OPINION: The worst of both worlds – Germany’s coronavirus policy pleases no-one

Germany was meant to lift most Covid measures on March 20th. Instead, politicians and many residents are still gripped by Covid panic even though other countries have found ways to move forward, writes Brian Melican.

OPINION: The worst of both worlds - Germany’s coronavirus policy pleases no-one
A sign at a restaurant/bar in Stuttgart says the 3G entry rule applies, meaning people have to show proof of vaccination, recovery or a negative test. Photo: picture alliance/dpa | Marijan Murat

For those of us who work in the media, taking a proper holiday can be difficult. Things that other people do with their time off – being given a tour, for instance, or reading the paper cover-to-cover over a leisurely breakfast – can easily end up feeling like work. So in that spirit, let me share with you some things I discovered while on holiday in Sweden last week.

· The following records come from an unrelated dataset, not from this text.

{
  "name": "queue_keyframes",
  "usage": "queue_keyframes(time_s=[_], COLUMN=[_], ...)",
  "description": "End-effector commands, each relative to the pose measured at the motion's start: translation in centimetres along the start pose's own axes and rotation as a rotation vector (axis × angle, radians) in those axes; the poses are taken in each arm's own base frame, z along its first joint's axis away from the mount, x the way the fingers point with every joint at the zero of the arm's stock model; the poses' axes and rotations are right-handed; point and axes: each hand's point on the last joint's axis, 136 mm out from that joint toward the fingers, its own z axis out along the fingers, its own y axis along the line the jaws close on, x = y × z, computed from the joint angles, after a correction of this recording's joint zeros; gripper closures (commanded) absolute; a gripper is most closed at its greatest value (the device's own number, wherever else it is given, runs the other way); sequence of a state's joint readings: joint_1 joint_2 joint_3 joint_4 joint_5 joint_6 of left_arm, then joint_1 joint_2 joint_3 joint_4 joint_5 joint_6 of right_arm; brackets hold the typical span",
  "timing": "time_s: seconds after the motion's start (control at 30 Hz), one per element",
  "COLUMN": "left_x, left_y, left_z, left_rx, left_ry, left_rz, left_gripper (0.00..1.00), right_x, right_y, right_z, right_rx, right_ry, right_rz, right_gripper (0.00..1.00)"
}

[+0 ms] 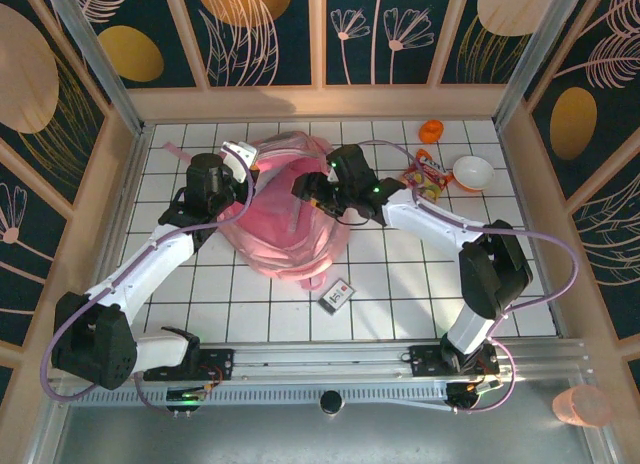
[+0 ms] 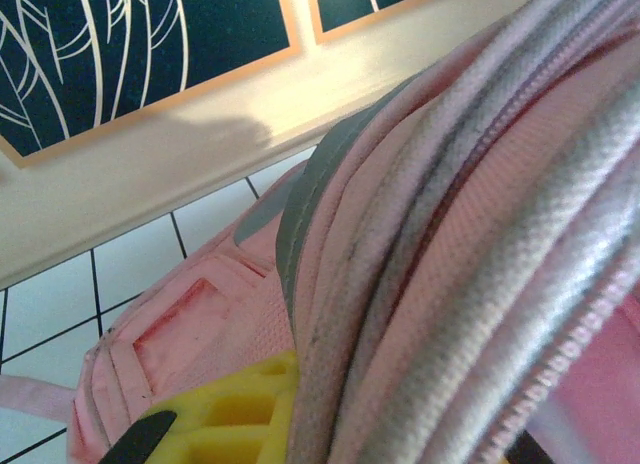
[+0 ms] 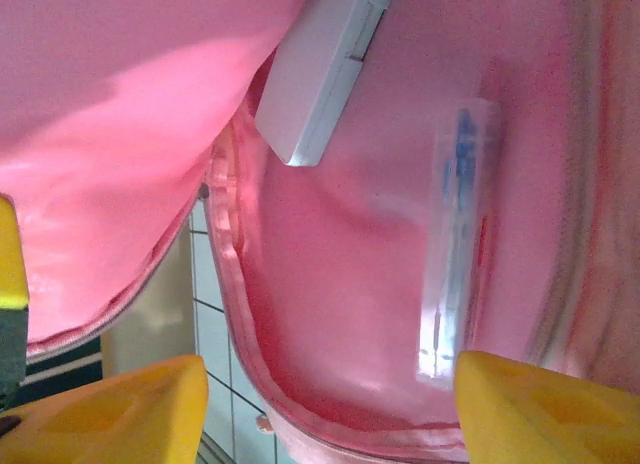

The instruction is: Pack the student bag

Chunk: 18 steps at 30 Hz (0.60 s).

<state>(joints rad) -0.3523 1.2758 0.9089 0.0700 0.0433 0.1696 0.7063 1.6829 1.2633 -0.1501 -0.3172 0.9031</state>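
The left end effector [image 1: 240, 156] is clenched on the 10 o'clock rim of the student bag [image 1: 285, 239]. The right end effector [image 3: 325, 409] is released, fingers spread, at the bag's mouth toward 1 o'clock — a white box [image 3: 320, 74] and a clear pen case [image 3: 455, 254] are seen within. The bag is laid mid-table [image 1: 420, 284].

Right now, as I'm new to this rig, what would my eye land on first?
The big pink student bag lying mid-table, its rim pinched by the left gripper. The right gripper hangs open at its mouth, facing a white box and a clear pen case inside.
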Motion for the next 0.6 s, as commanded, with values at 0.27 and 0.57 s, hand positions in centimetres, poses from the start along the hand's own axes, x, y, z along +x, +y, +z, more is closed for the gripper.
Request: queue_keyframes(time_s=[0.27,0.57], left_x=[-4.8,0.9], left_y=[-0.5,-6.4], left_z=[-1.7,-2.8], left_rx=[0.053,0.352], left_ry=[-0.183,-0.107], left_rz=[-0.005,0.310], left_gripper=[1.00,0.96], right_x=[1.0,1.7], right_y=[-2.8,-4.4], right_z=[-4.1,-8.1], right_rx=[0.077,0.101], right_ry=[-0.067,-0.221], right_rz=[0.004,-0.007], right_gripper=[0.34,0.38])
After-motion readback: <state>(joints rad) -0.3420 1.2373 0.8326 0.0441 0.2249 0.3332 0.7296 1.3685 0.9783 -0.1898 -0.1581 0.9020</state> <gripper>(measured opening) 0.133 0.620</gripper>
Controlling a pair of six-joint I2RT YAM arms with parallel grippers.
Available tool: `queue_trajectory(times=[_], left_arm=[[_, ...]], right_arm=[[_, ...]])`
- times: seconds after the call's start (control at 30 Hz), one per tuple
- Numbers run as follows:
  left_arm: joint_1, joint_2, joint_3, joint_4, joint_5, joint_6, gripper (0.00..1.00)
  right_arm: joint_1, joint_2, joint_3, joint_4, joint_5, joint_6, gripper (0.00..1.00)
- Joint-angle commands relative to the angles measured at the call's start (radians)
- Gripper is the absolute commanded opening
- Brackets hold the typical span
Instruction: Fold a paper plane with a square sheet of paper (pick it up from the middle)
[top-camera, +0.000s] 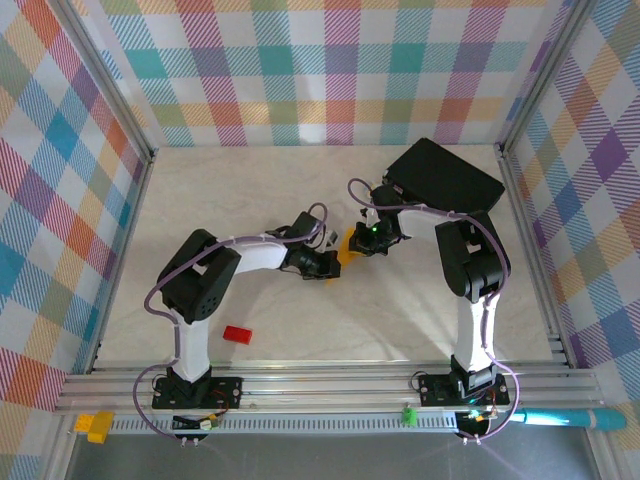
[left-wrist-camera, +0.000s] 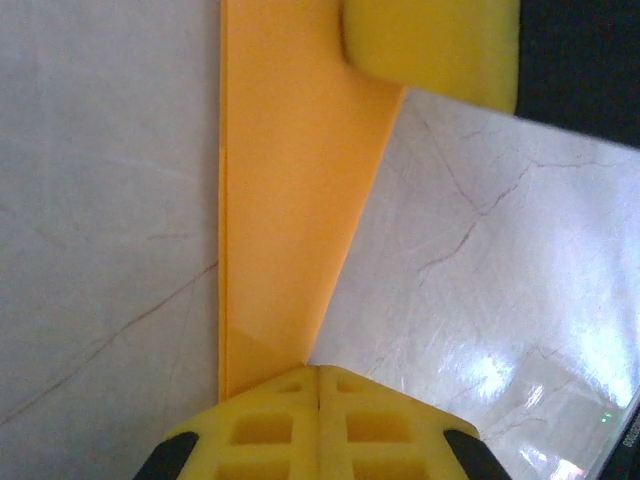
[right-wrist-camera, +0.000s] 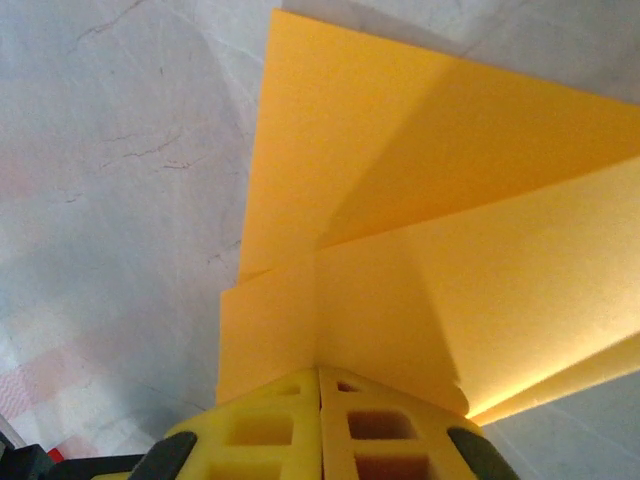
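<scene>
The orange-yellow sheet of paper (top-camera: 349, 243) is folded into layered flaps and hangs between my two grippers over the middle of the table. In the left wrist view it is a long tapering strip (left-wrist-camera: 285, 200) that narrows into my left gripper (left-wrist-camera: 320, 372), which is shut on its tip. The yellow fingers (left-wrist-camera: 430, 45) of the other gripper clamp its far end. In the right wrist view the creased paper (right-wrist-camera: 420, 230) fans out from my right gripper (right-wrist-camera: 320, 372), which is shut on a stacked corner. From above, my left gripper (top-camera: 330, 263) and right gripper (top-camera: 368, 240) stand close together.
A black box (top-camera: 445, 175) lies at the back right, just behind the right arm, and it borders the left wrist view (left-wrist-camera: 585, 60). A small red block (top-camera: 237, 334) sits near the left arm's base. Checked walls enclose the marbled table (top-camera: 250, 190).
</scene>
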Motion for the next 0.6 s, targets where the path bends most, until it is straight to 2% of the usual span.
queue_trajectory(times=[0.0,0.13,0.27,0.37,0.47,0.57], left_arm=[[-0.001,-0.018,-0.124,-0.189,-0.008,-0.028,0.02],[-0.001,-0.064,-0.215,-0.092,0.009,-0.091,0.02],[0.001,-0.134,-0.224,-0.147,-0.017,-0.071,0.03],[0.002,-0.242,-0.178,-0.192,-0.026,-0.058,0.05],[0.002,-0.355,-0.163,-0.062,-0.025,-0.107,0.12],[0.002,-0.359,-0.144,0.004,-0.030,-0.139,0.15]], right_arm=[[-0.012,0.068,-0.022,-0.092,0.164,0.005,0.07],[-0.012,0.070,-0.023,-0.085,0.157,0.012,0.07],[-0.012,0.068,-0.029,-0.071,0.124,0.011,0.07],[-0.006,0.040,-0.067,-0.018,0.064,0.019,0.07],[0.008,-0.006,-0.101,0.026,0.017,0.039,0.08],[0.025,-0.042,-0.118,0.061,-0.025,0.053,0.09]])
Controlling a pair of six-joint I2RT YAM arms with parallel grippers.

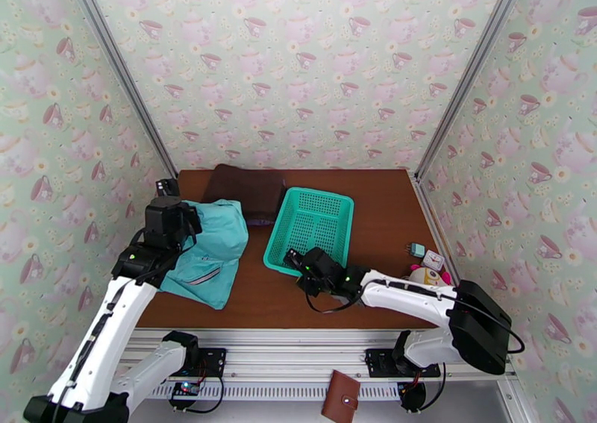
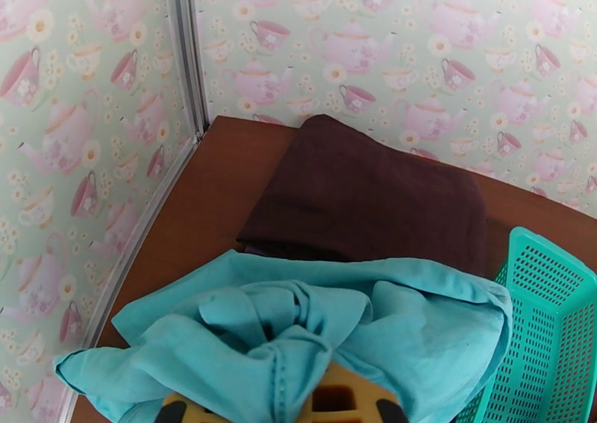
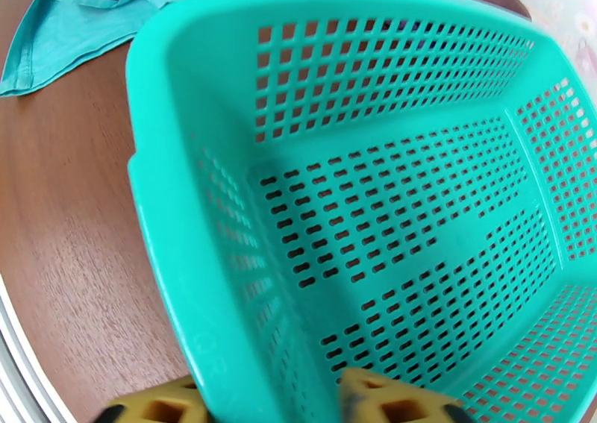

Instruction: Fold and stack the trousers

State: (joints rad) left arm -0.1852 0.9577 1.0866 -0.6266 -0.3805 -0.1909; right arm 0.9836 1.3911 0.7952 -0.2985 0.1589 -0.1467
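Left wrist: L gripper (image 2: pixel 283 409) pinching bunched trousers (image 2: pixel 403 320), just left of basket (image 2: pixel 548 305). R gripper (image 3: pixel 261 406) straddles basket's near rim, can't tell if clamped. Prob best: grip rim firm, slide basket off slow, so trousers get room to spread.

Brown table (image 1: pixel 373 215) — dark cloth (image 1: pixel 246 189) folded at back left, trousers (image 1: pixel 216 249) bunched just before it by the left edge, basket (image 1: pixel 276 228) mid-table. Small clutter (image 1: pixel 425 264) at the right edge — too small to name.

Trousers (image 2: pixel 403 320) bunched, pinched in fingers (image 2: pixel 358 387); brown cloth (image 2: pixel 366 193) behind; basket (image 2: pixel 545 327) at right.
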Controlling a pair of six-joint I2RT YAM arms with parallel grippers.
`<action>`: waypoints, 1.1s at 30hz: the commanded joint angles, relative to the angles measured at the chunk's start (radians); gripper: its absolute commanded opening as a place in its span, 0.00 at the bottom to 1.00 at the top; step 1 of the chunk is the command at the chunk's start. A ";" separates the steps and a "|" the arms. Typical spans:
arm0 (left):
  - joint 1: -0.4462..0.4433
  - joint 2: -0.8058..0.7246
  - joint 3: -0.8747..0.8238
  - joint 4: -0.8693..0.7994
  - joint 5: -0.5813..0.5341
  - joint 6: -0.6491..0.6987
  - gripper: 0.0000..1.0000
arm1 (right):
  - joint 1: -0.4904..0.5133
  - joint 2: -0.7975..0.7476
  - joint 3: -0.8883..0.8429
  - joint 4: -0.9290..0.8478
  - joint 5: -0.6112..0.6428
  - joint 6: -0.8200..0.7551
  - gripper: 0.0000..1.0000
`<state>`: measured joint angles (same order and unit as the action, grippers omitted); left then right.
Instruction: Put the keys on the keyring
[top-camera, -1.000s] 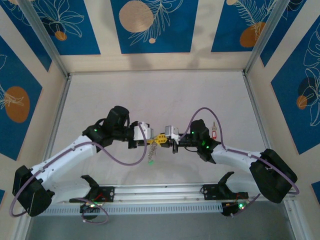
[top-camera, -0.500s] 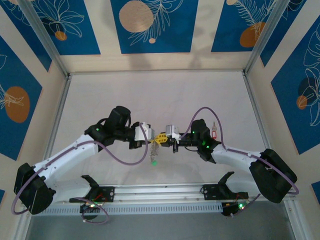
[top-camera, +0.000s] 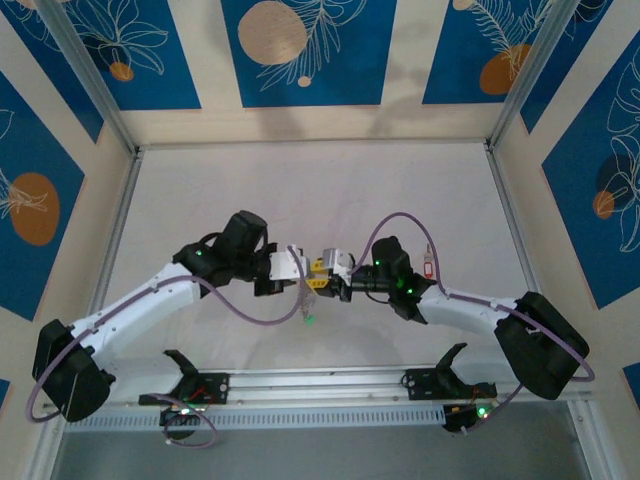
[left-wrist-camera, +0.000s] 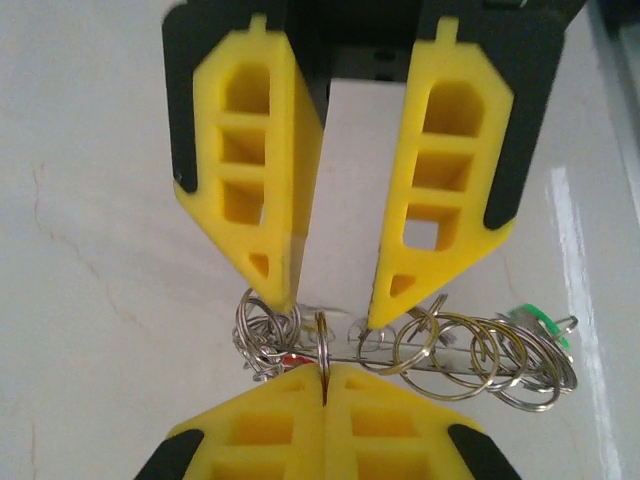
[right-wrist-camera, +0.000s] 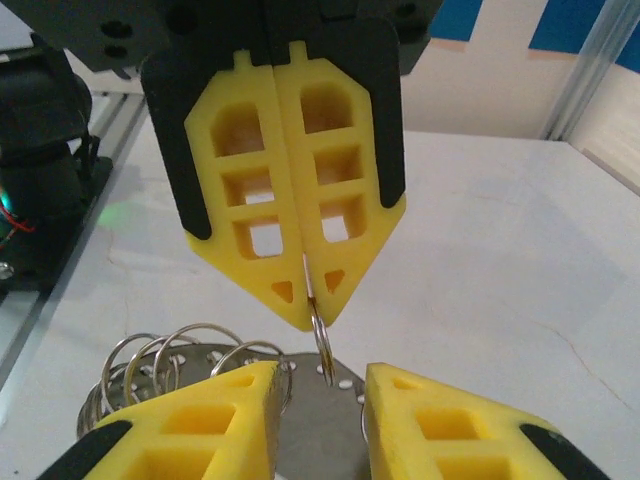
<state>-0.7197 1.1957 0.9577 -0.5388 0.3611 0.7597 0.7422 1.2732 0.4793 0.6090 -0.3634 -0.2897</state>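
Two arms: left arm and right arm. Four yellow fingers, two per arm. One keyring. One green-tagged key. Two red ones: a red-tagged key near the keyring, a second red-tagged key well apart from it. The small wire rings overlap beyond counting.

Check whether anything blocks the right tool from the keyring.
Nothing visible does. The left tool pinches the keyring edge-on, and the right tool stands open just above it, one finger on each side of the ring.
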 joint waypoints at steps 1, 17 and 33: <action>-0.028 0.035 0.081 -0.133 -0.082 0.035 0.00 | 0.016 -0.001 0.043 -0.059 0.039 -0.047 0.28; -0.044 0.102 0.179 -0.227 -0.040 0.039 0.00 | 0.031 0.075 0.075 -0.039 0.039 -0.029 0.31; -0.043 0.022 0.135 -0.158 0.061 0.086 0.00 | 0.030 0.103 0.061 0.023 -0.029 0.001 0.27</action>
<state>-0.7506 1.2579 1.0992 -0.7563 0.3225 0.8009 0.7650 1.3617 0.5331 0.6357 -0.3962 -0.3061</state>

Firstly, if you’re on a guided tour, you don’t have to prove your vaccination status or wear a mask. (I haven’t written “anymore” because I’m reliably informed that you never had to). What’s more, even if you read the paper from front to back, you won’t find out much about coronavirus: on the day I arrived, Saturday 19th March, there was precisely one story about it in Svenska Dagbladet – a short article on page 21 headlined “Death rates in line with flu season averages”; when I left a week later, there was another short back-pages article giving an overview of the Covid-19 situation in Europe. Seen from Sweden, Germany’s high rates of the disease are due to continued asymptomatic testing and our health service is well able to handle the case-load.

READ ALSO: Will Germany’s Covid infections ease up in time for Easter?

This view stands in marked contrast to that of our Groundhog-Day media outlets (“Today’s 7-day average of new cases is…”) and is particularly necessary at the moment because, from inside the fishbowl, it’s harder than ever to understand what is going in Germany. Many politicians and most of the general population are still gripped by Covid panic, and rather than some kind of end-date, milestone, or “Freedom Day”, the legislation of 20th March has actually proven to be a Rorschach test. I was, of course, away when it came into force, but also kept abreast of the news here (no, I’m really not good at being on holiday) – and even as a journalist, I’m confused. 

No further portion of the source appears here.